[Start of Attachment]

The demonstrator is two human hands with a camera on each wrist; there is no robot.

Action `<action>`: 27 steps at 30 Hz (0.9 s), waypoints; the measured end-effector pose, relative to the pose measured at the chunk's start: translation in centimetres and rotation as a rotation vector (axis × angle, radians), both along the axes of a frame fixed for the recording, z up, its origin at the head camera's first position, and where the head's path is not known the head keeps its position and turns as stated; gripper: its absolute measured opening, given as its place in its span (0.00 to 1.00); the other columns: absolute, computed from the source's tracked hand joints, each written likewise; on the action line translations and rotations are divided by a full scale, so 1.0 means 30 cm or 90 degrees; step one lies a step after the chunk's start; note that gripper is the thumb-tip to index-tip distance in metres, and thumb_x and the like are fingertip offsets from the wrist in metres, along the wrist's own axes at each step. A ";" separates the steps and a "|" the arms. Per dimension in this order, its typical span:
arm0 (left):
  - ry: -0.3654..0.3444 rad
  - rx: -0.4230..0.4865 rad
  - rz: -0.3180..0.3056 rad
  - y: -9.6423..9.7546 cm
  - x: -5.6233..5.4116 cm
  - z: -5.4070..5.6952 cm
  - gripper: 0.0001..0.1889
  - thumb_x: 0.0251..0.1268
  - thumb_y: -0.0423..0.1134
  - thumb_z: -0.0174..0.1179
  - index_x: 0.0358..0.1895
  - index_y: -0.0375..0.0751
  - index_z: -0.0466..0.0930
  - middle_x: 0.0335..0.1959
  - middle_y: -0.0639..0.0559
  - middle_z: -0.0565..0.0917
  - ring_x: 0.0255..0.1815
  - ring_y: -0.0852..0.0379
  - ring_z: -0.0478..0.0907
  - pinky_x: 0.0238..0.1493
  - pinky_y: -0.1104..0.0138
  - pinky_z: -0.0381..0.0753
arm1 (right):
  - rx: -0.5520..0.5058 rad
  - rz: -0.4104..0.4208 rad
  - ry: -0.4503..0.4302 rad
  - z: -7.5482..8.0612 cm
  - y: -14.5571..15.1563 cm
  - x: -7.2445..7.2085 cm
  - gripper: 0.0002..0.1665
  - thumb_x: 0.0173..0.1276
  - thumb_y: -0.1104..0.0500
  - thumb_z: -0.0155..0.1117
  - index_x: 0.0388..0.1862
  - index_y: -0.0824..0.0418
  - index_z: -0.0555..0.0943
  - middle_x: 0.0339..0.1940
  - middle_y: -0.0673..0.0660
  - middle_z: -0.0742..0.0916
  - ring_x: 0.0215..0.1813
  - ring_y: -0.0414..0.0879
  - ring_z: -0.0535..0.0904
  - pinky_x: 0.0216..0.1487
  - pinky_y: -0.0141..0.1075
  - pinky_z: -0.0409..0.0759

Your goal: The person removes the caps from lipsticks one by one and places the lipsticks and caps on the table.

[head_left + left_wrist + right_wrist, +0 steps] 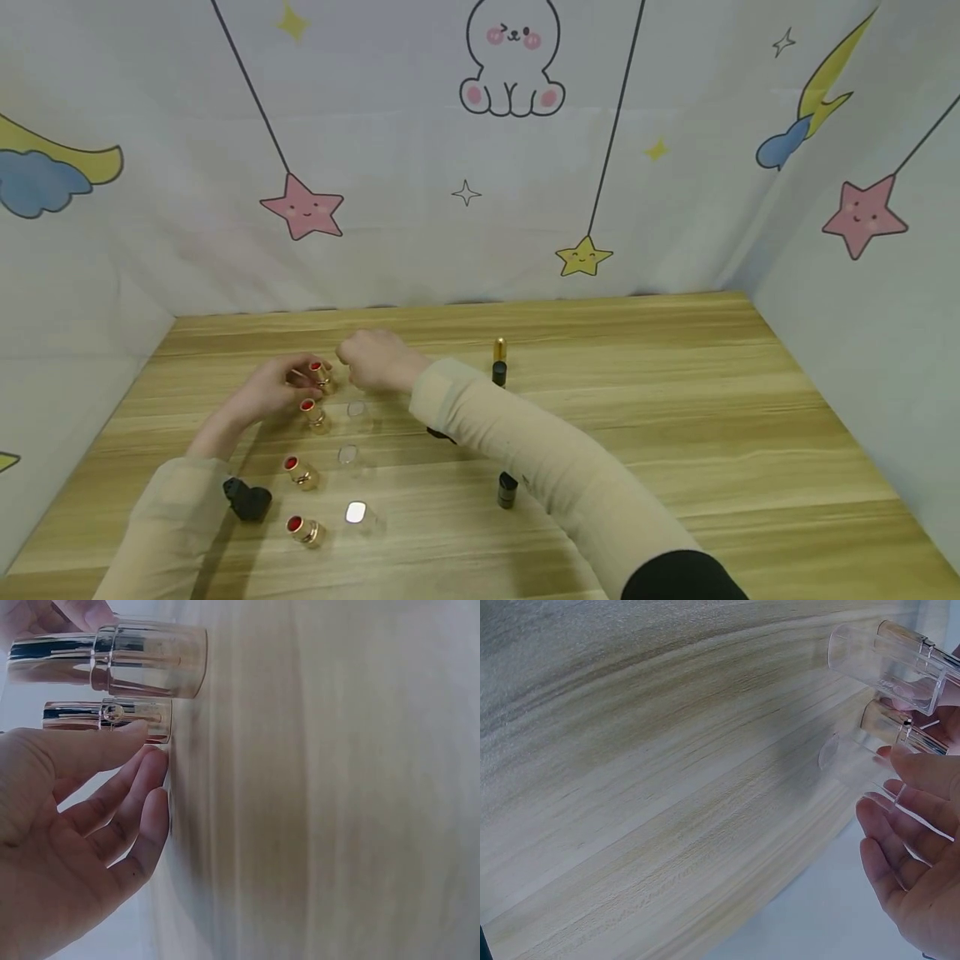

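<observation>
At the far end of a row of gold lipsticks with red tops, my left hand [279,385] pinches the rearmost lipstick [321,377] near its base, thumb in front and fingers behind. That lipstick stands upright on the wood table; in the left wrist view its shiny tube [75,715] sits behind a nearer lipstick [154,661]. Just to the right, my right hand [377,358] holds a clear cap [851,759] between thumb and fingers, right at the tabletop. The head view hides this cap behind the hand.
Nearer lipsticks [313,417] continue the row toward the front. Clear caps [357,410] stand in a parallel row to their right. Further right are a gold tube [500,348], a black one [499,374] and another black tube [507,492] beside the right sleeve. A printed curtain [420,250] borders the table.
</observation>
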State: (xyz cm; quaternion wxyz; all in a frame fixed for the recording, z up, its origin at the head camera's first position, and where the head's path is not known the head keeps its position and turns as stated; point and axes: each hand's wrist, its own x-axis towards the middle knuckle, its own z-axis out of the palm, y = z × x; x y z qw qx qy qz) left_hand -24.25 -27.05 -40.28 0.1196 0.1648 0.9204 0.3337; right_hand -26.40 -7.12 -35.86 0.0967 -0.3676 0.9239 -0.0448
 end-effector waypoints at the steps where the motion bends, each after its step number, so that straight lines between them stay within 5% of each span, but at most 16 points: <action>1: 0.002 0.002 -0.001 -0.001 0.000 0.000 0.18 0.59 0.30 0.64 0.53 0.31 0.77 0.39 0.38 0.84 0.41 0.46 0.82 0.35 0.67 0.79 | 0.001 -0.002 -0.002 0.000 -0.001 0.001 0.09 0.66 0.61 0.59 0.44 0.55 0.81 0.36 0.47 0.85 0.35 0.38 0.77 0.35 0.28 0.75; 7: 0.000 0.024 -0.003 -0.008 0.007 0.002 0.19 0.61 0.27 0.60 0.56 0.25 0.74 0.42 0.32 0.82 0.43 0.40 0.82 0.37 0.68 0.80 | 0.008 -0.024 -0.011 0.005 -0.003 0.007 0.17 0.66 0.61 0.59 0.54 0.54 0.80 0.49 0.47 0.86 0.49 0.39 0.82 0.47 0.30 0.79; 15: -0.007 0.027 0.030 -0.015 0.024 0.018 0.18 0.65 0.26 0.54 0.57 0.25 0.72 0.45 0.31 0.82 0.46 0.38 0.81 0.42 0.63 0.79 | 0.024 -0.034 0.018 0.025 0.011 0.011 0.16 0.67 0.58 0.57 0.53 0.52 0.80 0.48 0.46 0.86 0.48 0.41 0.82 0.44 0.33 0.79; 27: -0.037 -0.005 0.133 0.003 0.048 0.092 0.25 0.77 0.46 0.42 0.65 0.29 0.67 0.55 0.26 0.75 0.53 0.35 0.76 0.46 0.53 0.80 | 0.028 -0.061 0.000 0.074 0.043 0.007 0.21 0.70 0.48 0.58 0.59 0.52 0.77 0.56 0.47 0.83 0.54 0.42 0.79 0.49 0.35 0.80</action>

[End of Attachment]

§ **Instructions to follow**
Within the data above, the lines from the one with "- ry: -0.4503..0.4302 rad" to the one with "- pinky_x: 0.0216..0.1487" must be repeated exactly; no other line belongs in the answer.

§ **Exercise answer**
  - ry: -0.4503..0.4302 rad
  - z: -7.5482..8.0612 cm
  - y: -14.5571..15.1563 cm
  - x: -7.2445..7.2085 cm
  - gripper: 0.0002..0.1665
  - thumb_x: 0.0173..0.1276
  - thumb_y: -0.1104..0.0500
  - thumb_z: -0.0155..0.1117
  - index_x: 0.0388..0.1862
  - index_y: -0.0824..0.0418
  - index_z: -0.0555..0.0943
  - middle_x: 0.0339..0.1940
  - middle_y: -0.0673..0.0660
  - middle_z: -0.0742..0.0916
  - ring_x: 0.0215..0.1813
  - ring_y: -0.0414..0.0879
  - ring_z: -0.0535..0.0904
  - pinky_x: 0.0216..0.1487

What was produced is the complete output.